Read the lines below. Copy out any that hold the string "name".

-- RECORDS SHOWN follows --

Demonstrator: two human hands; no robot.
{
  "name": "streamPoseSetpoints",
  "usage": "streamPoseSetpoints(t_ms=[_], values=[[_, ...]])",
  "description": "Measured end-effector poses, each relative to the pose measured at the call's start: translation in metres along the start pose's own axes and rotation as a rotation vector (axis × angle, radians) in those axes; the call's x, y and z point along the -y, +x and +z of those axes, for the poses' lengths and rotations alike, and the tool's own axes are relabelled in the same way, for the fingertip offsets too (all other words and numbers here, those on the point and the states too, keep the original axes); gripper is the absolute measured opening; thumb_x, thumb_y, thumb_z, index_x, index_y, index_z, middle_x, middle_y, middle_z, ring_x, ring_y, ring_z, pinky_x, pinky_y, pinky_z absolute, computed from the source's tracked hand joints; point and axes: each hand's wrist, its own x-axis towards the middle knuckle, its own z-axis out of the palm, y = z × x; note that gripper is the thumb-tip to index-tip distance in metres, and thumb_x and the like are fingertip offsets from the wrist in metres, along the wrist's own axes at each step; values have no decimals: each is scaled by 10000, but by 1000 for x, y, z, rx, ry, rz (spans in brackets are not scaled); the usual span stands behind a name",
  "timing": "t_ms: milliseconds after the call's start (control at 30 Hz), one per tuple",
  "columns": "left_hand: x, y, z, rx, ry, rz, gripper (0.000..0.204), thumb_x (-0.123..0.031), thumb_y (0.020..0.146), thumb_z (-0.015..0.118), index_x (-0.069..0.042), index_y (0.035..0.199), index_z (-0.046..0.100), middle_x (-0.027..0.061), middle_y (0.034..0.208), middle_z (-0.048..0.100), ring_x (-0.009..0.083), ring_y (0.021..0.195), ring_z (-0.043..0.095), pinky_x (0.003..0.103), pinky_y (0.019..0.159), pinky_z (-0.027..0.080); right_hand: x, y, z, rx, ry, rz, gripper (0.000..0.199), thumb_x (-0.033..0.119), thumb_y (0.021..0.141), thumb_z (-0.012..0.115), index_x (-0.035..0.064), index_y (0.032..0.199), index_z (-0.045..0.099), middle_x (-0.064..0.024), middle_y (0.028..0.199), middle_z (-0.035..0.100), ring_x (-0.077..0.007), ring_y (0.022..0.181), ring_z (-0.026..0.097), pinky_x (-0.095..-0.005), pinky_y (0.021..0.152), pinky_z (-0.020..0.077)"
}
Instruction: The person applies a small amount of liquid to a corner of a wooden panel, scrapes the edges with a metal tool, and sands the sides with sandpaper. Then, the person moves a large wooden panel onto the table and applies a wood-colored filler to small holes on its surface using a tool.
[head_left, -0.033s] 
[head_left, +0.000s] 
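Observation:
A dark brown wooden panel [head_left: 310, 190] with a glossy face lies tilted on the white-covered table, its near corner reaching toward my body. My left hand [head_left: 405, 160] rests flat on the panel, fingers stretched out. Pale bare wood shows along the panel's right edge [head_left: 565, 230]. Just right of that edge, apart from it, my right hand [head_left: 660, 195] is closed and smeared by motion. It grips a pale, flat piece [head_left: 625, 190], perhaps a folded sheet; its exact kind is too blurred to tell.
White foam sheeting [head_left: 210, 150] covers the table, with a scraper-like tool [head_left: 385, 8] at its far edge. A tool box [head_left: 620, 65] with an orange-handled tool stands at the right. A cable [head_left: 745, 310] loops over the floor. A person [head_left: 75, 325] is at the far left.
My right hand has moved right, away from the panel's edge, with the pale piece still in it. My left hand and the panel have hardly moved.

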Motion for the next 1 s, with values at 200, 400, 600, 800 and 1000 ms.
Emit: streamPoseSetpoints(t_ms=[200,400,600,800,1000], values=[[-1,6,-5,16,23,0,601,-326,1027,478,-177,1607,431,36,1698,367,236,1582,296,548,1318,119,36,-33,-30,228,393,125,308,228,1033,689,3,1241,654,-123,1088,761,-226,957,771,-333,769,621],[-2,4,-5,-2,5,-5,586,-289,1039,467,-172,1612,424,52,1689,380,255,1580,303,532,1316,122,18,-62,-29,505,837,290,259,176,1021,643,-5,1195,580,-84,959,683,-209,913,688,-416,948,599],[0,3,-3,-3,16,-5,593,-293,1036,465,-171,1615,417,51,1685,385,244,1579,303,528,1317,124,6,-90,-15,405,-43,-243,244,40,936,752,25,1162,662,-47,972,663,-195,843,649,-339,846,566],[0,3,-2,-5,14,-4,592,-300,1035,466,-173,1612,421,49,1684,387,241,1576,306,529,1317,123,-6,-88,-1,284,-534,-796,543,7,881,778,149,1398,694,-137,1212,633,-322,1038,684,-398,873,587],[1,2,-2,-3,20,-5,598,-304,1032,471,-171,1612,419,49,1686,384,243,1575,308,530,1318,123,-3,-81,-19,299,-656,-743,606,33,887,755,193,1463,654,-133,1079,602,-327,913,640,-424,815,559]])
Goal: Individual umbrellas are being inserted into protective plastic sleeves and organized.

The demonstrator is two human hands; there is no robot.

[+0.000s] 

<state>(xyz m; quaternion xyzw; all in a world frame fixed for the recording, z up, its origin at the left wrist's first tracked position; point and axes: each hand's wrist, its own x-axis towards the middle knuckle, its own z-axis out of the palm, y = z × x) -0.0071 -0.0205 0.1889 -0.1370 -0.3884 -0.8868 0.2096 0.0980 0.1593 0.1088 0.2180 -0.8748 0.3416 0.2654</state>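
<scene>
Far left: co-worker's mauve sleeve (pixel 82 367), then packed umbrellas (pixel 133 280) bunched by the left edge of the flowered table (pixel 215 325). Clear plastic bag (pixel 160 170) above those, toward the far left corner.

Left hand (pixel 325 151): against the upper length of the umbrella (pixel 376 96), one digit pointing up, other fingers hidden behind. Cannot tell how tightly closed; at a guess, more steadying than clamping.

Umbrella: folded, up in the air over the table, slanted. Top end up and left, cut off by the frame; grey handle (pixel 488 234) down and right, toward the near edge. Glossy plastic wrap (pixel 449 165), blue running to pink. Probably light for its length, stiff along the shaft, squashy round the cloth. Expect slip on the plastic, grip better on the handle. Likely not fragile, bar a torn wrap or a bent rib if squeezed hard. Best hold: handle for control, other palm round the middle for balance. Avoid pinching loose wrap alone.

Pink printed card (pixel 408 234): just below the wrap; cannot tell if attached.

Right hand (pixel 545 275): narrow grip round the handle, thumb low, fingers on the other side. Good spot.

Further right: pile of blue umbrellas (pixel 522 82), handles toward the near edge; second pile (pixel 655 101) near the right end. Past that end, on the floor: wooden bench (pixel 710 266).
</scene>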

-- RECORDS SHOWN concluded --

● OUTPUT OF THE EXERCISE:
  "name": "streamPoseSetpoints",
  "description": "Measured end-effector poses, each relative to the pose measured at the call's start: translation in metres along the start pose's own axes and rotation as a rotation vector (axis × angle, radians) in those axes; the call's x, y and z point along the -y, +x and +z of those axes, for the poses' lengths and rotations alike, and the tool's own axes are relabelled in the same way, for the fingertip offsets too (all other words and numbers here, those on the point and the states too, keep the original axes); gripper is the absolute measured opening; thumb_x, thumb_y, thumb_z, index_x, index_y, index_z, middle_x, middle_y, middle_z, ring_x, ring_y, ring_z, pinky_x, pinky_y, pinky_z absolute, computed from the source's tracked hand joints; point and axes: each hand's wrist, its own x-axis towards the middle knuckle, its own z-axis out of the palm, y = z × x; note that gripper is the thumb-tip to index-tip distance in metres, and thumb_x and the like are fingertip offsets from the wrist in metres, along the wrist's own axes at each step; values have no decimals: each is scaled by 10000, but by 1000 for x, y, z, rx, ry, rz (spans in brackets are not scaled); the usual span stands behind a name",

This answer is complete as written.